A liquid crystal compound having two or more polymerizable functional groups in one molecule and having a refractive index anisotropy of 0.2 or more;
A solvent having a cyclic ketone structure;
A solvent having a cyclic ether structure;
An antioxidant exhibiting volatility at a temperature lower than the NI point of the liquid crystal compound;
A compound represented by the following general formula (2) and R ⁶ -A ¹ -ZA ² -R ⁷ (2)
(In general formula (2),
R ⁶ and R ⁷ are each independently a linear or branched alkyl group having 1 to 20 carbon atoms, or a linear or branched alkylene oxide group having 1 to 20 carbon atoms. Represents a group selected from the group consisting of a hydrogen atom, a halogen atom, a hydroxyl group, a carboxyl group, a (meth) acryl group, an epoxy group, a mercapto group, an isocyanate group, an amino group, and a cyano group;
A ¹ and A ² are each independently 1,4-phenylene group, 1,4-cyclohexylene group, 1,4-cyclohexenyl group, 4,4′-biphenylene group, 4,4′-bicyclohexyl group. Represents a group selected from the group consisting of a silene group and a 2,6-naphthylene group, the 1,4-phenylene group, 1,4-cyclohexylene group, 1,4-cyclohexenyl group, 4,4′- The biphenylene group, 4,4′-bicyclohexylene group, and 2,6-naphthylene group may not be substituted, and may be substituted with one or more substituents.

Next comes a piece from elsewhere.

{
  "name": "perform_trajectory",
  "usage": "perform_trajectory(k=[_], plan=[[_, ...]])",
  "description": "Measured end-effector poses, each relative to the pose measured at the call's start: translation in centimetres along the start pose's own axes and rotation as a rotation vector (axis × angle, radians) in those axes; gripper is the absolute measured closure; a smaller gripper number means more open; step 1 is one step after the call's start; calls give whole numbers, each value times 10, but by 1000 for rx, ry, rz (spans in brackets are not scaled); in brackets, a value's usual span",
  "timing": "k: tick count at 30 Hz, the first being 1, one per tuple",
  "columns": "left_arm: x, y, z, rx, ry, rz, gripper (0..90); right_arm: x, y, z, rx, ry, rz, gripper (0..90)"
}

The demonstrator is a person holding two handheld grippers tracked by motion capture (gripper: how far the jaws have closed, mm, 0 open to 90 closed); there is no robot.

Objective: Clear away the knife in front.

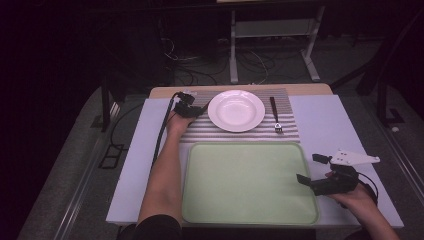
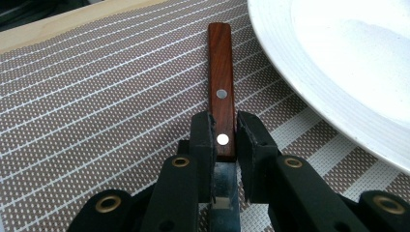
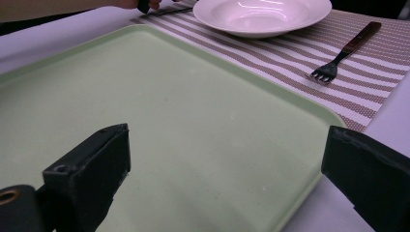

Z is a single bond, —O—, —S—, —S—S—, —CO—, —CS—, —OCO—, —CH ₂ —, —OCH ₂ —, —CH═N—N═CH. -, - NHCO -, - OCOO -, - is selected from CH 2 COO- the group consisting of _-CH 2 OCO-. )
A composition for forming a liquid crystal layer, comprising:   The composition for forming a liquid crystal layer according to claim 1, wherein the solvent having a cyclic ketone structure is cyclopentanone.   The composition for forming a liquid crystal layer according to claim 1 or 2, wherein the solvent having a cyclic ether structure is 1,3-dioxolane.   The composition for forming a liquid crystal layer according to any one of claims 1 to 3, wherein the solvent having the cyclic ketone structure and the solvent having the cyclic ether structure are 30/70 or more and 90/10 or less in a weight ratio. .   The composition for forming a liquid crystal layer according to any one of claims 1 to 4, wherein the antioxidant is 2,6-di-t-butyl-p-cresol. Forming a coating film of the composition for forming a liquid crystal layer according to any one of claims 1 to 5 on a substrate;
Heating the coating film to align the liquid crystal compound;
Incompletely curing the coating film;
Heating the coating film;
The circularly-polarized-light-separation sheet obtained by passing through the process which hardens the said coating film completely in this order. Forming a coating film of the composition for forming a liquid crystal layer according to any one of claims 1 to 5 on a substrate;
Heating the coating film to align the liquid crystal compound;
Incompletely curing the coating film;
Heating the coating film;
The manufacturing method of the circularly-polarized-light-separation sheet which has the process of hardening the said coating film completely in this order.   The method for producing a circularly polarized light separating sheet according to claim 7, wherein the antioxidant volatilizes in a step of aligning the liquid crystal compound by heating the coating film.   A brightness enhancement film comprising the circularly polarized light separating sheet according to claim 6 and a retardation film.   A liquid crystal display device comprising the brightness enhancement film according to claim 9 and a liquid crystal panel.